[Work task]
I need the number of lines in the listing below that include the string "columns", and only that number.

[Raw data]
=-=-=-=-=
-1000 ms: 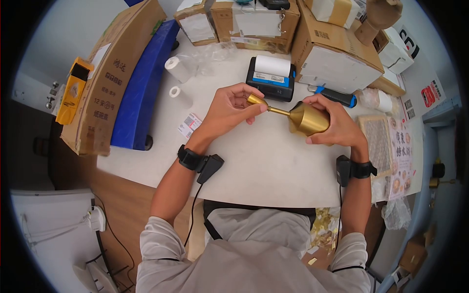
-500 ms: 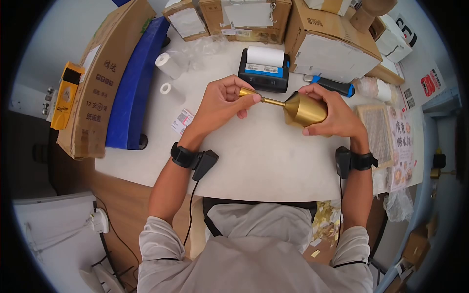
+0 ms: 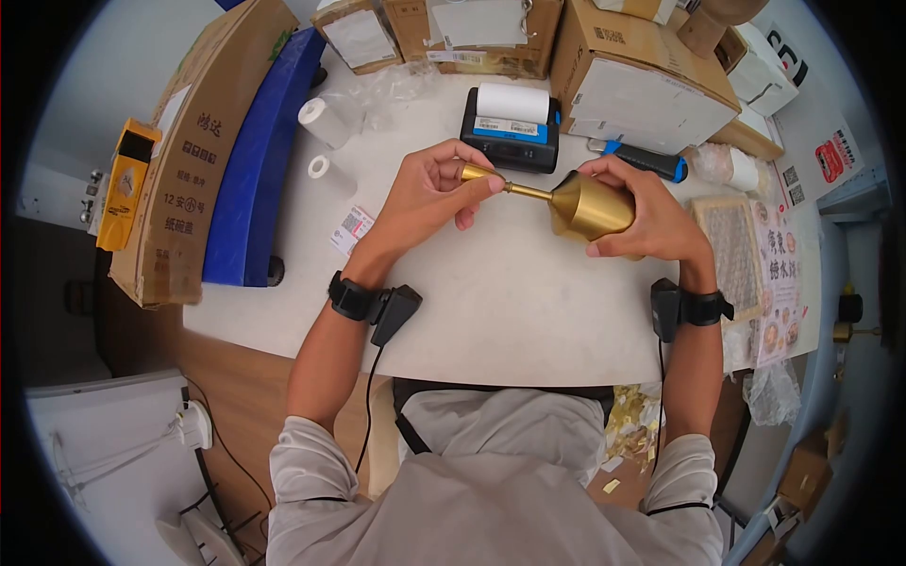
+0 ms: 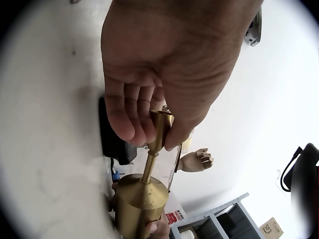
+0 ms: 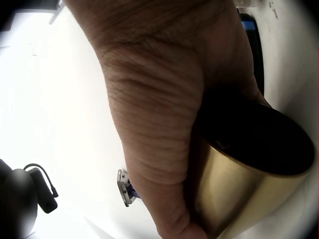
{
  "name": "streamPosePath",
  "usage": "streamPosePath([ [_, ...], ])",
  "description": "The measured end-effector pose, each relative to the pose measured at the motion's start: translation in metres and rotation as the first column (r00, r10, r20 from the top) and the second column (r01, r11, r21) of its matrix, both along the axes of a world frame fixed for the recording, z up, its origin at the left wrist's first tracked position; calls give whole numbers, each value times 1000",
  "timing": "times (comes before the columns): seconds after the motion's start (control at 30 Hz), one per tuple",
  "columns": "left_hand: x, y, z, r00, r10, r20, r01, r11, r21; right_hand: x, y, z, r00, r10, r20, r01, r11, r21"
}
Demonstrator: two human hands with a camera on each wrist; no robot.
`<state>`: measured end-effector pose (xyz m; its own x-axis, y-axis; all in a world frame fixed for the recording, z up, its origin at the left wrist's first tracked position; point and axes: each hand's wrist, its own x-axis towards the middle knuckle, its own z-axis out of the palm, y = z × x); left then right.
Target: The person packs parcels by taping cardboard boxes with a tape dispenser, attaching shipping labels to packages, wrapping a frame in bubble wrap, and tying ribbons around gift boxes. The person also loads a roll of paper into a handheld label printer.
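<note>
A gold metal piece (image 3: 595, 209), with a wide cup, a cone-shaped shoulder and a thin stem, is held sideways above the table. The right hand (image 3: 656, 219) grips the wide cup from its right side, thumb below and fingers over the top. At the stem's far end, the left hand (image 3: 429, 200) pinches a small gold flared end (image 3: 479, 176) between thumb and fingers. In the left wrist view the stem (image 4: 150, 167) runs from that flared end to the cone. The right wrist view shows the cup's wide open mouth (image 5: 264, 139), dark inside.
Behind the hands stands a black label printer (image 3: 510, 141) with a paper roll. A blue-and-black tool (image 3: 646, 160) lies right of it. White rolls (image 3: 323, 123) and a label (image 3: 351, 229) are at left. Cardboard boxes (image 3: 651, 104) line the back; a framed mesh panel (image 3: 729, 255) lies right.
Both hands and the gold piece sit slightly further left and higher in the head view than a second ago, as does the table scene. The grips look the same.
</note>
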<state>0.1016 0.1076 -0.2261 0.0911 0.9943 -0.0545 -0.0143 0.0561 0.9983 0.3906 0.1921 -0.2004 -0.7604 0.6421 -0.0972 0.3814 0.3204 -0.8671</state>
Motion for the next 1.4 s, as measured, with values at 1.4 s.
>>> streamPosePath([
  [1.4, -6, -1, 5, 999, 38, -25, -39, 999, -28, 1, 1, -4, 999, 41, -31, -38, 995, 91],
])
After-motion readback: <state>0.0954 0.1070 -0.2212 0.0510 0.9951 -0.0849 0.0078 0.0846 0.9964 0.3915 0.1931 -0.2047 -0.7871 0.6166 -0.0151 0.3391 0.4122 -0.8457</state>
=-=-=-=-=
[Your solution]
2